Nonprofit Organizations
If your organization operates as a nonprofit, you’ll file Form 990. This form provides information about your nonprofit’s income, expenses, and balance sheets as well as its officers and funding sources. If you’re paid by your nonprofit — for example, as an employee — you’ll receive a Form W-2 to report your earnings on your personal tax return.
LLCs
LLCs offer flexibility when it comes to taxes. If you’re the sole owner, you’ll file Schedule C, just like a sole proprietor. For multimember LLCs, you can choose how you want to be taxed:
- As a C corp, using Form 1120;
- As an S corp, using Form 1120-S; and
- As a partnership, using Form 1065.
The choice is yours, so consider which structure offers the best tax advantages for your situation.
Filing Deadlines for Business Taxes
The IRS sets specific deadlines based on your business structure. While there are numerous deadlines sprawling throughout the tax code, here are some of the most common small business tax filing deadlines for 2025.
Due March 17
- Form 1120-S (S corps, LLCs taxed as S corps)
- Form 1065 (partnerships, LLCs taxed as partnerships)
Due April 15
- Form 1120 (C corps, LLCs taxed as C corps)
- Form 1040 Schedule C (sole proprietors)
Due Sept. 15
- Form 1120-S (S corps, LLCs taxed as S corps)
- Form 1065 (partnerships, LLCs taxed as partnerships)
Due Oct. 15
- Form 1120 (C corps, LLCs taxed as C corps)

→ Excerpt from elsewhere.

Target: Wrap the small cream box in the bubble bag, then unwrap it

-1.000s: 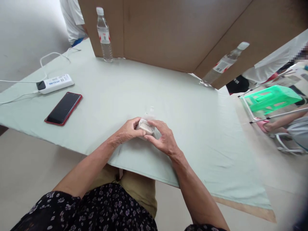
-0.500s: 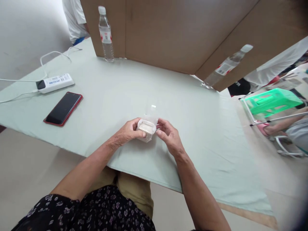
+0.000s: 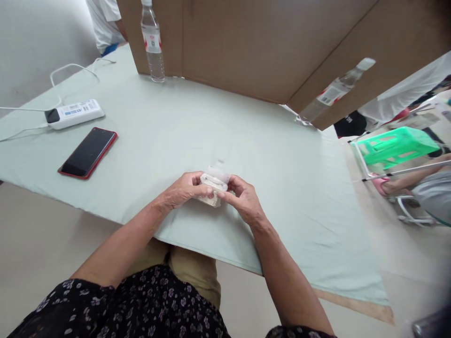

- Form 1040 Schedule C (sole proprietors)
How to Pay Small Business Taxes
Taxes that aren’t paid on time result in penalties. Fortunately, there are several secure and convenient ways to make these payments. Here’s a breakdown of your options:
-
Electronic Federal Tax Payment System (EFTPS): The
EFTPS
is a free and secure online service provided by the U.S. Department of the Treasury. It’s available 24/7 and allows businesses to pay various taxes, including estimated taxes, corporate taxes, payroll taxes, self-employment taxes, and excise taxes. The EFTPS is an all-in-one solution that allows businesses to pay multiple tax types in one place. Business owners may schedule, modify, or cancel payments up to a year in advance and gain access to 16 months of payment history. Transactions are supported through government-grade cybersecurity protections.
To use the EFTPS, visit
https://www.eftps.gov/eftps
and follow the enrollment steps. If you’ve already received an employer identification number (EIN), you may be preenrolled and can request a PIN to finalize your setup.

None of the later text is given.